Previous studies have also highlighted the role of STAT3 activation in conferring resistance to BCR::ABL1 inhibitors, including imatinib, in CML (42). Also, STAT3’s central role in mediating drug resistance in CML through metabolic reprogramming. For instance, Tezcanli Kaymaz et al. (43) reported that STAT3 silencing sensitizes nilotinib-resistant CML cells by switching their energy metabolism from glycolysis to mitochondrial respiration. Our data further support this by demonstrating that inhibition of ZFAS1 reduces STAT3 expression and downregulates glycolytic enzyme expression, leading to diminished glucose uptake and lactic acid production. Moreover, our use of the glycolytic inhibitor 2-DG revealed that ZFAS1’s effects on CML cell survival are, at least in part, mediated by glycolysis. This is consistent with the observations of Patel et al. (44), who showed that STAT3 promotes drug persistence in CML by shifting cellular metabolism toward glycolysis, thereby supporting leukemic stem cell survival. Interestingly, the role of STAT3 in cancer is not restricted to CML. In lung cancer, Zheng et al. (45) demonstrated that STAT3 inhibitors could sensitize resistant cells to EGFR-TKIs, further implicating STAT3 as a universal driver of drug resistance via metabolic control. These cross-cancer observations support the broader relevance of our findings and the therapeutic potential of targeting the ZFAS1–STAT3 axis.

There are still some research limitations in this study. This study primarily focused on in vitro experiments. In vivo studies are required to confirm the therapeutic potential of targeting the ZFAS1/STAT3 axis in animal models and clinical settings. While the study provided insights into the interaction between ZFAS1 and STAT3, further investigation is needed to fully elucidate the downstream signaling pathways and molecular mechanisms involved in glucose metabolism reprogramming.

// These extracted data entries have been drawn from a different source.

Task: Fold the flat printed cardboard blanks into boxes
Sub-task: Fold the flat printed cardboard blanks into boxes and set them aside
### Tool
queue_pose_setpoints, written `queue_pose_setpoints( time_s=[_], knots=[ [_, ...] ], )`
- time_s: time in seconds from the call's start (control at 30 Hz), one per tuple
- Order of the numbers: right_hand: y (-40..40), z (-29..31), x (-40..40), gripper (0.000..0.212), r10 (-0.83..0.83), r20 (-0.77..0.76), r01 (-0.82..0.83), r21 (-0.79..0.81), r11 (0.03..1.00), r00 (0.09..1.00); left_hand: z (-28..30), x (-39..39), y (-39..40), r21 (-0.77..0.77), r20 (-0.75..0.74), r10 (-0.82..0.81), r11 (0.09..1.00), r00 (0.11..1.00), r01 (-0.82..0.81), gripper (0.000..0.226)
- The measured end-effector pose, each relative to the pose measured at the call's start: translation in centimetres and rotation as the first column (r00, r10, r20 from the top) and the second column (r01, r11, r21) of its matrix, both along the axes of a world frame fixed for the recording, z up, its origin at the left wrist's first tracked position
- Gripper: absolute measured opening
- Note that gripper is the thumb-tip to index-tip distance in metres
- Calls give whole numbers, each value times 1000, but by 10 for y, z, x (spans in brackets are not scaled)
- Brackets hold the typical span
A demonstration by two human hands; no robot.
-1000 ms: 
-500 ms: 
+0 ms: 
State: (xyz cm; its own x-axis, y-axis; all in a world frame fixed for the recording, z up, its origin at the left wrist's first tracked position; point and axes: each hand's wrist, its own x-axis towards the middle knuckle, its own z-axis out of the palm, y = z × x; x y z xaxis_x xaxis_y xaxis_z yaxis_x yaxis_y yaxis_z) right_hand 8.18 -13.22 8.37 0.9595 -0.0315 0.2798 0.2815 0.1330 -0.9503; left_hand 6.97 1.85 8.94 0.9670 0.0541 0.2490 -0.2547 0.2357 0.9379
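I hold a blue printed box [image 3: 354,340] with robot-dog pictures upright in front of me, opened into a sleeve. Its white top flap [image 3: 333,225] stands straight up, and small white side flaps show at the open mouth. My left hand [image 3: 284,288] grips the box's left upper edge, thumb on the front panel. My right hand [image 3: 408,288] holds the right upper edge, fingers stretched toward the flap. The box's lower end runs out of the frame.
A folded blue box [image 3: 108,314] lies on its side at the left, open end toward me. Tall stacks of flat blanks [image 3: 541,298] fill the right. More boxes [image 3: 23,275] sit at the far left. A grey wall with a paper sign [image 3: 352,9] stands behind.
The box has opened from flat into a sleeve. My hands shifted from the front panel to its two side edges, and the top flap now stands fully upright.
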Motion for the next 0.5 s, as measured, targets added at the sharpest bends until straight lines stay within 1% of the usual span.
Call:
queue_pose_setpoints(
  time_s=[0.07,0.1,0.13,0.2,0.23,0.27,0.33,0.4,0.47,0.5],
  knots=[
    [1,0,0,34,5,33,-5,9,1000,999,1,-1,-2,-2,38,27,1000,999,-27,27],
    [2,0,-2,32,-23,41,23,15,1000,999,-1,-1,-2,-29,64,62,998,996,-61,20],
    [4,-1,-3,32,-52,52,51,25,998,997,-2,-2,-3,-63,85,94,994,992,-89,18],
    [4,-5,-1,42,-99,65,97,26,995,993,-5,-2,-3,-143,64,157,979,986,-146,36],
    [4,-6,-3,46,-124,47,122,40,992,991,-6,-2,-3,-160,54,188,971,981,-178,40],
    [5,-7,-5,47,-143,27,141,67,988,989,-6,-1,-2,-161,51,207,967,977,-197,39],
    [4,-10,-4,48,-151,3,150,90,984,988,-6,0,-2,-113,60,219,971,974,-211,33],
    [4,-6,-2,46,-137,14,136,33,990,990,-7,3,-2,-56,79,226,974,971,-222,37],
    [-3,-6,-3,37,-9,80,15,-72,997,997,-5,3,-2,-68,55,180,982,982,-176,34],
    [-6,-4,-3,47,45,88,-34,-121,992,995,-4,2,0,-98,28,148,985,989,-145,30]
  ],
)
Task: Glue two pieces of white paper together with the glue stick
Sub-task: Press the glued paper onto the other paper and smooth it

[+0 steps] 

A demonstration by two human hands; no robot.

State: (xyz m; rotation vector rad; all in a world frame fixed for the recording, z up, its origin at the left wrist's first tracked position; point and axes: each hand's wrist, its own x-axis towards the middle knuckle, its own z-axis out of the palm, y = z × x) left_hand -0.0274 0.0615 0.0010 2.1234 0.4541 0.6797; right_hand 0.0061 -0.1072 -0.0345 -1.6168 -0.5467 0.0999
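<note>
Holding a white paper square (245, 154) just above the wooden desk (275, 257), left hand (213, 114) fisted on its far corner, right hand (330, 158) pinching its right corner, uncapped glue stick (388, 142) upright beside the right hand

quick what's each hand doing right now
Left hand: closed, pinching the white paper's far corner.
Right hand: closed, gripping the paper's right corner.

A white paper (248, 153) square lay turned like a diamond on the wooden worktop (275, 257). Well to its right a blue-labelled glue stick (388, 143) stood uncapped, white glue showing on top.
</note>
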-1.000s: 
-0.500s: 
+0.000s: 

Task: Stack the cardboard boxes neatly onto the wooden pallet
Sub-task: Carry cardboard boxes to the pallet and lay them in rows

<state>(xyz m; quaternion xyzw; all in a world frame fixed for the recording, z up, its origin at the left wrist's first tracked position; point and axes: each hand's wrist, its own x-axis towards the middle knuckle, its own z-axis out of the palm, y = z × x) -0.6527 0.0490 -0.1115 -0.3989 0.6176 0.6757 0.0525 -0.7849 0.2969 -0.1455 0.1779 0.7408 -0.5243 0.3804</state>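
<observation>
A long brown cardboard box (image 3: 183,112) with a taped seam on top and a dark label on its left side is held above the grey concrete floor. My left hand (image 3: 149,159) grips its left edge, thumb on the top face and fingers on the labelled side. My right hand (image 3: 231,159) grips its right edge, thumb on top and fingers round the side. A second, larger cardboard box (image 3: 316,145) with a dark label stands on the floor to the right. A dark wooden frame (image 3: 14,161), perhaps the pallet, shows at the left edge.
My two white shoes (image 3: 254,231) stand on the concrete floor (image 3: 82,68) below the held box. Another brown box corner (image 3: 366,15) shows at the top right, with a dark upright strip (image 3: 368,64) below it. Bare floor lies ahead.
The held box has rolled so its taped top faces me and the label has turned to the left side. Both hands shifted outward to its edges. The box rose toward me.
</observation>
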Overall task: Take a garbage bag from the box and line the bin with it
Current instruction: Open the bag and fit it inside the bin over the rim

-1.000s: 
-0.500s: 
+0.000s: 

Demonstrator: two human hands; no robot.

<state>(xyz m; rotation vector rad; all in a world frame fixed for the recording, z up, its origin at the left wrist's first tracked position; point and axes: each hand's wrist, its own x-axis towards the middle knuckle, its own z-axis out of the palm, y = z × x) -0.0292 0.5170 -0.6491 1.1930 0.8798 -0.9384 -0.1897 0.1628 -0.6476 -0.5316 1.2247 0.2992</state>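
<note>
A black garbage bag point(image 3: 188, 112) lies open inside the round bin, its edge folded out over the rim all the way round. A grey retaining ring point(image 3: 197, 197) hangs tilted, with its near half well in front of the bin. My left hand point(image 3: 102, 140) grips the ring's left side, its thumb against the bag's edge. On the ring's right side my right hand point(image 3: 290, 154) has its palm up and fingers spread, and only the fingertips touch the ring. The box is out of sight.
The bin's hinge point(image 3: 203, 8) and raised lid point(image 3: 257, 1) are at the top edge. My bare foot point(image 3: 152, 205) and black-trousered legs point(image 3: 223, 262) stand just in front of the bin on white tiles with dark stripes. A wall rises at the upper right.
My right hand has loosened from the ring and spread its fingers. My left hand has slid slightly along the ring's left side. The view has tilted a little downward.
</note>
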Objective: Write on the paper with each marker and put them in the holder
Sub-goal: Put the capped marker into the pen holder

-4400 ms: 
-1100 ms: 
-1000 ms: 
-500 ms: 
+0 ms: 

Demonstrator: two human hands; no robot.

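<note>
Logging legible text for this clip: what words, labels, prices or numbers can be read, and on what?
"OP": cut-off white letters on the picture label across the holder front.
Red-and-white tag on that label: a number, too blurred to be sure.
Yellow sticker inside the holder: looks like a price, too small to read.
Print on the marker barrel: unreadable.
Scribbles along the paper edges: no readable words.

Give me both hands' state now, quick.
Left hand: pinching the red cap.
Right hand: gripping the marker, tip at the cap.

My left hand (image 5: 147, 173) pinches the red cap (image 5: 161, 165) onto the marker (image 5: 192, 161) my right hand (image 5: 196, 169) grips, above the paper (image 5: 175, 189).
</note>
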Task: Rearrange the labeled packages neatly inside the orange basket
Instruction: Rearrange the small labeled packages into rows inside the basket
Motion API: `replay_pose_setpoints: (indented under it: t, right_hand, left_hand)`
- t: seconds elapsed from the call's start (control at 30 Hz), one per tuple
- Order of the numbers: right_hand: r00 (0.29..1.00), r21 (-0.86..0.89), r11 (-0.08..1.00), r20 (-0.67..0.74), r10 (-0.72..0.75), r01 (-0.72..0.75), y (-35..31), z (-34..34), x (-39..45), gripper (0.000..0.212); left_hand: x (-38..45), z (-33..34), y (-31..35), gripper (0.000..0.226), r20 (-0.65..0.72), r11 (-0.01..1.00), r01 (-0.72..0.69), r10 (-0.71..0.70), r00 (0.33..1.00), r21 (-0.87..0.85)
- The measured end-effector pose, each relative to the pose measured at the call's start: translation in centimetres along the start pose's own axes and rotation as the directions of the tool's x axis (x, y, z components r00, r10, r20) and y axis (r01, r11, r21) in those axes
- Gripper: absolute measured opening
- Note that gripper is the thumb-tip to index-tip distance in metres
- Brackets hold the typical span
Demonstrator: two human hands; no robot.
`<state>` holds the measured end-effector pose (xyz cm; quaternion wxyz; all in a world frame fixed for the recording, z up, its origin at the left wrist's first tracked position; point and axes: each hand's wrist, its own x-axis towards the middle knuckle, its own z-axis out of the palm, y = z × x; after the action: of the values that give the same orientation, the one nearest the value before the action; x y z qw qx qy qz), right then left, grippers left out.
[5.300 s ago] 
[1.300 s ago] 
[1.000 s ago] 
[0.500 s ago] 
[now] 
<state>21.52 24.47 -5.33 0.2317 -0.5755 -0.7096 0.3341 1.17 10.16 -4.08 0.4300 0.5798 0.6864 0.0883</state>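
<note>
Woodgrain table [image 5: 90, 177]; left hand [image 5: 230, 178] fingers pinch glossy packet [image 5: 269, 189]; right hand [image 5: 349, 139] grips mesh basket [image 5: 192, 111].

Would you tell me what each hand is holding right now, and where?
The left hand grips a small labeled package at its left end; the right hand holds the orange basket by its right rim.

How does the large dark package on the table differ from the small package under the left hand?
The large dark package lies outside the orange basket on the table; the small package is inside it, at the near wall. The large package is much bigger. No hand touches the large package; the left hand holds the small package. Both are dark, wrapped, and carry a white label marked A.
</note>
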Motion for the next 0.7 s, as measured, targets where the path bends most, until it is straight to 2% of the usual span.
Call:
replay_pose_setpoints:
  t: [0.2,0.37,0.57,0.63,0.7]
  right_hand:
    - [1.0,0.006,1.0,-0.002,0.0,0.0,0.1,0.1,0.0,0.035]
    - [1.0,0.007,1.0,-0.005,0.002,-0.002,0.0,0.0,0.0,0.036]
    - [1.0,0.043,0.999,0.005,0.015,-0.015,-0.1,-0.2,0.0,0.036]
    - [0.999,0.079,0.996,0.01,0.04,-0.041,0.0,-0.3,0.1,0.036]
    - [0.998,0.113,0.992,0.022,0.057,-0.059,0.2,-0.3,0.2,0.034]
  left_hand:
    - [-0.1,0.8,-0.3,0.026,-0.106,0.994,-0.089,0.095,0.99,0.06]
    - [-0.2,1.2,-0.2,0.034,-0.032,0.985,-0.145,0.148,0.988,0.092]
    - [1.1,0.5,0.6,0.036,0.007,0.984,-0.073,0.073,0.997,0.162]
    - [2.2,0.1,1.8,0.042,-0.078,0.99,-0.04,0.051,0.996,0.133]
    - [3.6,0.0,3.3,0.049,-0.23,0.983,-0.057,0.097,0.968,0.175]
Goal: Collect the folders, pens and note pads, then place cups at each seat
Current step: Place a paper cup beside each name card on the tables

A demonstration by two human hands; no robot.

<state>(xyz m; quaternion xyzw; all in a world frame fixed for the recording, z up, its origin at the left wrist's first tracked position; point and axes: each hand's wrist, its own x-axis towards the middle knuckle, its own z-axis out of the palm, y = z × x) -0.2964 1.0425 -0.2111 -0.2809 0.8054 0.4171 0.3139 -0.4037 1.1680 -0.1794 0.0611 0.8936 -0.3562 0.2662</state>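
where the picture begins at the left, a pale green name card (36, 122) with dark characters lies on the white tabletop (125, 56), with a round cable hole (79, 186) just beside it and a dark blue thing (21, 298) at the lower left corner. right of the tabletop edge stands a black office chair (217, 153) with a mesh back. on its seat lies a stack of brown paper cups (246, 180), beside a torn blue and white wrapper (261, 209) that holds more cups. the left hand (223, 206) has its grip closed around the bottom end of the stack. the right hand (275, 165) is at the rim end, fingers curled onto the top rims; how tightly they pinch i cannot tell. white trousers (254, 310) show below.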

While our study provides compelling evidence for the involvement of the ZFAS1/STAT3 axis in regulating IM resistance in CML cells through reprogramming of glucose metabolism, the findings are limited by the exclusive use of in vitro models. Further studies, particularly in animal models, are needed to validate these findings and assess their physiological relevance in a whole-organism context. Such investigations will contribute to a more comprehensive understanding of the therapeutic potential of targeting the ZFAS1/STAT3 pathway in CML. To facilitate the clinical translation of these findings, future studies should include well-designed clinical trials aimed at evaluating the efficacy of ZFAS1 and STAT3 as therapeutic targets for overcoming imatinib resistance. Beyond this, broader transcriptomic and signaling analyses should encompass additional lncRNAs and pathways that may interact with ZFAS1 and STAT3, thereby elucidating the complexity of resistance mechanisms. Moreover, the exploration of combination therapies involving glycolysis inhibitors, like 2-DG, in conjunction with imatinib and other TKIs, should be pursued in both preclinical and clinical settings to develop more effective treatment strategies for patients with CML (46). Furthermore, long-term studies are needed to assess the sustained impact of targeting the ZFAS1/STAT3 axis on CML progression, relapse rates, and overall patient survival.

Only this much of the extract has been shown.